K — Certo, a pessoa que está deveras aprendendo, nenhuma autoridade reconhece, nenhuma autoridade busca. Achando-se num constante “estado de aprender” não só das coisas exteriores, mas também das coisas interiores, não pertence a nenhum grupo, nenhuma sociedade, nenhuma raça ou cultura. Quando se está aprendendo constantemente de todas as coisas, sem nada acumular, como pode haver autoridade, instrutor? Como se pode seguir alguém? E essa é a única maneira de viver — aprendendo não dos livros, mas de vossas próprias ânsias, dos movimentos de vosso próprio pensamento, de vosso próprio ser. A mente está, então, sempre fresca, olha todas as coisas de maneira nova, não com os olhos cansados do saber e da experiência. Compreendendo-se isso, verdadeiramente, profundamente, cessa toda a autoridade.
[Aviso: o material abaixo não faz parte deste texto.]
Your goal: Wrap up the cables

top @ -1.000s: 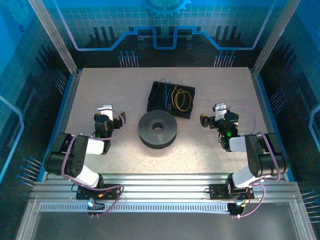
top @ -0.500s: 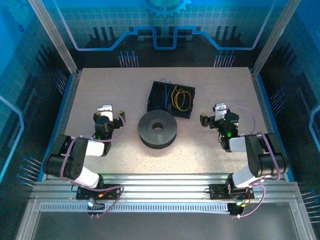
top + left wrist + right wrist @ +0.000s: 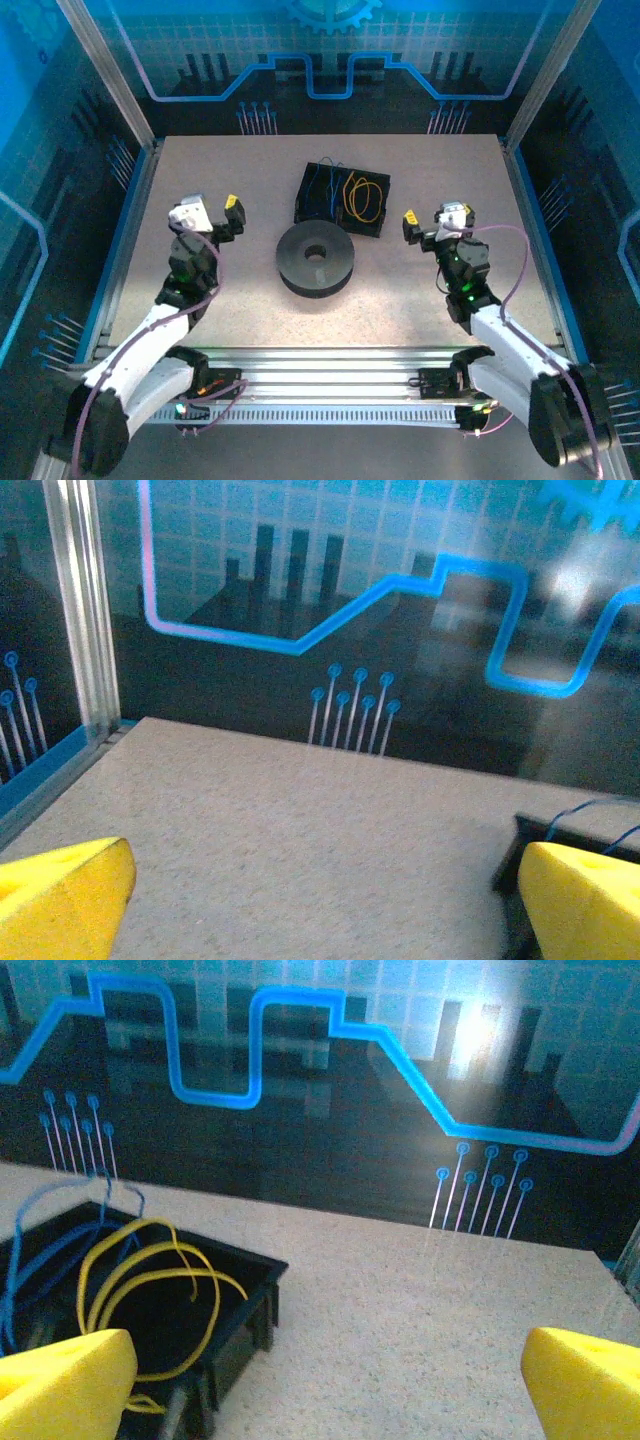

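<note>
Presently, the left claw (image 3: 228,217) hangs above the left part of the bench (image 3: 250,160), pointing toward the far wall. Its wrist view (image 3: 320,910) shows the two yellow pads (image 3: 60,895) set wide apart with only bare bench surface between them: open, holding nothing.

At the middle of the bench a black disc (image 3: 295,262) with a round centre hole lies flat. Just beyond it, close but whether touching cannot be told, sits a black tray (image 3: 303,205) at a slight angle. The cables are inside this tray: the blue cable (image 3: 322,190) in the left part, the yellow cable (image 3: 365,197) looped in the right part. In the right wrist view the yellow cable (image 3: 150,1280) forms loose loops rising above the tray rim (image 3: 250,1260), and the blue cable (image 3: 40,1230) arches up beside it.

The right claw (image 3: 413,228) stands just right of the tray, apart from it. Its pads (image 3: 585,1385) are likewise spread wide (image 3: 320,1390), gripping nothing.
</note>
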Motion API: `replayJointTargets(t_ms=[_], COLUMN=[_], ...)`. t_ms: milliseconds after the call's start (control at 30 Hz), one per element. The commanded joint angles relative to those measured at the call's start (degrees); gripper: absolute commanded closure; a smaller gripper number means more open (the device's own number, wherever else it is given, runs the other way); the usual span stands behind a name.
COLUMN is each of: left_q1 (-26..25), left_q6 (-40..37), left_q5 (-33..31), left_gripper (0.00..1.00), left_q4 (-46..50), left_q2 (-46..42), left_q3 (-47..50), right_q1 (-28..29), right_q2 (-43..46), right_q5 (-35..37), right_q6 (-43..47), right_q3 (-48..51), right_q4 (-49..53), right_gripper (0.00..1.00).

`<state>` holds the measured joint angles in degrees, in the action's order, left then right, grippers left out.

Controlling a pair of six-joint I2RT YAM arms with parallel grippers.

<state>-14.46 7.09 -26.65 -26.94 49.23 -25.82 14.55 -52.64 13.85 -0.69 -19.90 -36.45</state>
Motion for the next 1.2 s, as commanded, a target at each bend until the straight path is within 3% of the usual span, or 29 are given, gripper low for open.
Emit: replayJointTargets(t_ms=[0, 100, 200, 333, 400, 533, 700, 867, 933, 1167], left_q1=[-0.26, -0.31, -0.22, 0.24, 1.08, 2.59, 2.62, 1.97, 0.77, -2.85], left_q6=[9.84, 9.23, 10.91, 18.24, 19.37, 20.61, 23.95, 30.46, 31.03, 32.58], left_q5=[8.04, 14.48, 14.42, 11.51, 14.47, 23.52, 32.50, 41.50, 42.21, 49.31], left_gripper=[0.01, 0.01, 0.01, 0.01, 0.01, 0.01, 0.00, 0.01, 0.01, 0.01], left_q4=[23.53, 30.12, 34.20, 37.27, 36.82, 34.83, 31.47, 20.33, 21.27, 21.72], left_q2=[-5.27, -7.72, -8.80, -8.00, -6.64, -1.24, 7.00, 9.80, 10.85, 20.29], left_q3=[-5.52, -6.79, -7.13, -6.70, -6.67, -7.32, -8.55, -4.15, -4.87, -6.97], right_q1=[1.71, 0.86, -2.61, -11.98, -16.34, -19.18, -16.69, -3.24, 0.34, 2.84], right_q2=[5.15, 8.19, 8.43, 8.70, 8.37, 6.04, 0.24, -2.74, -3.55, -5.17], right_q5=[5.31, 2.31, -3.96, -17.18, -24.98, -31.56, -37.02, -26.97, -24.34, -23.93], right_q6=[-7.20, -11.45, -15.86, -26.25, -28.78, -31.68, -32.82, -23.50, -21.18, -19.88], right_q3=[-5.35, -10.49, -12.53, -10.25, -9.56, -8.92, -9.19, -15.61, -16.81, -18.24], right_q4=[17.56, 31.50, 37.06, 36.62, 35.76, 32.23, 27.36, 36.21, 37.53, 38.91], right_gripper=[0.00, 0.00, 0.00, 0.00, 0.00, 0.00, 0.00, 0.00, 0.00, 0.00])
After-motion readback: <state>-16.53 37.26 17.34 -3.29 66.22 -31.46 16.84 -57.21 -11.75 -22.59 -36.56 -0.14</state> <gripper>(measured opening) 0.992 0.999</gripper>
Então, este que vos fala nenhuma importância tem.
CONVIDADO 1
Jiddu Krishnamurti (telugu) (Madanapalle, 11 de maio de 1895 — Ojai, 17 de fevereiro de 1986) foi um filósofo, escritor, orador e educador indiano. Proferiu discursos que envolveram temas como revolução psicológica, meditação, conhecimento, liberdade, relações humanas, a natureza da mente, a origem do pensamento e a realização de mudanças positivas na sociedade global. Constantemente ressaltou a necessidade de uma revolução na psique de cada ser humano e enfatizou que tal revolução não poderia ser levada a cabo por nenhuma entidade externa, fosse religiosa, política ou social. Uma revolução que só poderia ocorrer por meio do autoconhecimento, bem como da prática correta da meditação ao homem liberto de toda e qualquer forma de autoridade psicológica.
TRIBUTO
Aos apresentadores Eduardo Weaver e Marcos Resende, que apresentam há mais de uma década o programa “Diálogos sobre a vida: KRISHNAMURTI”, no canal Supren. E todos os domingos, no YouTube, pelo canal da Sociedade Teosófica do Brasil, às 19h30, o programa “Krishnamurti e a unidade da vida”. Quando comecei assistir ao programa, por causa da pandemia, foi me dando uma paz e um sentimento de ter que melhorar muito. Mas muito mesmo. Abandonar o supérfluo. Outra coisa interessante é: quando estou com uma preocupação e os estou assistindo – de repente lá pro meio do programa, o Marcos ou o Edu, eles revezam, começam a falar e a diluir minha preocupação, e olha que isso não aconteceu uma ou duas vezes. É muito interessante. O trabalho de vocês é muito bonito e valoroso. Gratidão!